Alarmists suggest that bushfires in September, so soon after winter, are a sign that catastrophic climate change is already upon us. An ABC Background Briefing report this month ran with this line: “The bushfires of the future are already here. They burn earlier in the season, and more ferociously, and can interact with extreme weather events to create fires we don’t know how to fight.” But bushfires early in the season are not unprecedented. The Broadford Courier and Reedy Creek Times of 13 September 1895 reported the dire situation then: “So far, speaking for the colony generally, the rainfall has been considerably below what it was up to this time last year. In fact the winter has been a rather ‘dry’ one, and if no more rain comes, it will be a very serious matter for many farmers and graziers, especially in the more arid portions of the colony. In New South Wales, bush fires have been raging, and complaints are many and frequent from many parts that a drought has already set in.
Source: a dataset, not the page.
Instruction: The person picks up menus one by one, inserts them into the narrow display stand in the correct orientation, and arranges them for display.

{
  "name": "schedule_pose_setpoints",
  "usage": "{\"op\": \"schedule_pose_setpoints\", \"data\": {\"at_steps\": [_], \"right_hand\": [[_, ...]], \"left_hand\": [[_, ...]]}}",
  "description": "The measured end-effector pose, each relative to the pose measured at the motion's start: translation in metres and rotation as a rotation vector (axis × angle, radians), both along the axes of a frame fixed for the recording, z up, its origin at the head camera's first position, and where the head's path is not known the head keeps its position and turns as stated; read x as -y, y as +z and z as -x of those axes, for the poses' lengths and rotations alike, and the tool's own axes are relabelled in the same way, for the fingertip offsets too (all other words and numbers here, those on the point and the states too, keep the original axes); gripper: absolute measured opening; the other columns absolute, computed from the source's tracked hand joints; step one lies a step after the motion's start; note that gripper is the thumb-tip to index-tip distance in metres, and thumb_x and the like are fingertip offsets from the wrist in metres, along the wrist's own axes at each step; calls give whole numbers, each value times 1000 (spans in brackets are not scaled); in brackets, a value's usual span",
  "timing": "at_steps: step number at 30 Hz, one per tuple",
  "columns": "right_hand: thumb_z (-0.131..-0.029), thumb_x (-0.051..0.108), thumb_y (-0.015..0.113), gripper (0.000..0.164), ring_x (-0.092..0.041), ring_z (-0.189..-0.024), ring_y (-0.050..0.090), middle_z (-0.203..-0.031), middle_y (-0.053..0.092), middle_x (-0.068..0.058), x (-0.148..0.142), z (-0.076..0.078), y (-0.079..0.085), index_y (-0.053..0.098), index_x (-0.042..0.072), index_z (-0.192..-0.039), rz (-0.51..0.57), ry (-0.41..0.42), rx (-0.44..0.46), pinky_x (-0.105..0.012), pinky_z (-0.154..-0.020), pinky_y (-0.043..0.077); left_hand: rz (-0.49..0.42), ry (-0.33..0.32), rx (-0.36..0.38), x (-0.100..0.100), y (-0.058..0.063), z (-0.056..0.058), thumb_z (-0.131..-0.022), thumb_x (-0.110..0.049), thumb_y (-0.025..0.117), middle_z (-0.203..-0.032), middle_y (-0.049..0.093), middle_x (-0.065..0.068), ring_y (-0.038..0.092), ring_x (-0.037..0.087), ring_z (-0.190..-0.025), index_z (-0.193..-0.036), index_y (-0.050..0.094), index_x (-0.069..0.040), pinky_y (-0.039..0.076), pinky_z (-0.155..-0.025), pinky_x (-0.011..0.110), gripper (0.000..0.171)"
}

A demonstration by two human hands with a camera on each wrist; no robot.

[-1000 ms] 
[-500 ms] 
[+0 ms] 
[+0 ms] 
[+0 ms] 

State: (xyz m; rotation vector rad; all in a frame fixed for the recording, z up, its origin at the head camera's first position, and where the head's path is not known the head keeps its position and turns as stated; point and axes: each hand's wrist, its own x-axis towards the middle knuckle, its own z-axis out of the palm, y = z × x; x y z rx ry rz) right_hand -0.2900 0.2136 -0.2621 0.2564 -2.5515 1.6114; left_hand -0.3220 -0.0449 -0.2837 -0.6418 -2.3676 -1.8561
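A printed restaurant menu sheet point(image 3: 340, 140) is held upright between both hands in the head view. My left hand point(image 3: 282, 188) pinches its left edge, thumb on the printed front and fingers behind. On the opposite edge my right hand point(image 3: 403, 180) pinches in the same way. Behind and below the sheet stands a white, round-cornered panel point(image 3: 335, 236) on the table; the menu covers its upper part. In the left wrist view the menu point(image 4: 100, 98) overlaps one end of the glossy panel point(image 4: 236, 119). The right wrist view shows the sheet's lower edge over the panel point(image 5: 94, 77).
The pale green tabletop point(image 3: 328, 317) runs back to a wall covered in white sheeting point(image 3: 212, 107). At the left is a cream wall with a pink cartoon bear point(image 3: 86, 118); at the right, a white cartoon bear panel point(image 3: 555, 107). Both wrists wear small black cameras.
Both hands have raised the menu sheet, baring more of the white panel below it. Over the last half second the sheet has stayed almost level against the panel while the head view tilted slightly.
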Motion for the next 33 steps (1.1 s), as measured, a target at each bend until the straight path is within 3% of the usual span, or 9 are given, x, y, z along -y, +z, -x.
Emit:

The occurrence of bush fires in August and September is a very ominous sign, and the northern colony is bound to suffer much even if the remainder of the season is favourable.”
The Australian Bureau of Meteorology’s CEO Andrew Johnson has claimed “there is a very strong climate change signal in the fire risk in this country”. Johnson is also a director of the Planet Ark Environmental Foundation, a radical environmentalist organisation which is currently chaired by Macquarie Group director Michael Coleman . This position on climate change emanating from the banking establishment does not match reality on the ground.
Fuel load is the issue
As previously reported in the AAS,1 media coverage of wildfires in Greece, Sweden and California etc., continually point to “climate change” as the overriding problem when in fact the evidence points to fuel load and forest management. Fires in Sweden at the start of the 19th century, for example, burnt out an area more than tenfold that of the 2018 fires and this occurred just about every year. Then Sweden successfully employed good forest management including prescribed burning, and fire severity rapidly declined. Similarly, in the United States forest fires burnt out about tenfold the area in the 1930s than what occurred in the latter half of the 20th century. But restrictive land-clearing laws introduced in recent years have seen fuel loads build up, and fires are now increasing.
Similar restrictive land-clearing laws are now being introduced into Australia. For example, in May 2018 the Queensland Labor government tightened land-clearing restrictions on farmers. AgForce Queensland CEO Michael Guerin told rural news website AustralianFarmers in March that such laws had contributed to Queensland’s 2018 December fires because farmers were prevented from managing fuel loads and from clearing adequate fire breaks. “Taking the management of the land away from those who know and understand it best can have disastrous consequences. Feral pests and weeds spread quickly and the risks of wildfire grows with increased fuel loads. Queensland already has strict laws in place that limit what farmers can and can’t do on their own land, including harsh penalties for non-compliance,” Guerin said. The Australian on 16 July reported that farmers are too scared to clear firebreaks on their land for fear of breaking vegetation clearing laws.
While the banking establishment want us to focus on “climate change”, good forest management and reducing fuel loads must be a priority to mitigate future bushfires.
1. “Wildfires spark climate, forest management and austerity debate”, AAS, 22 Aug. 2018.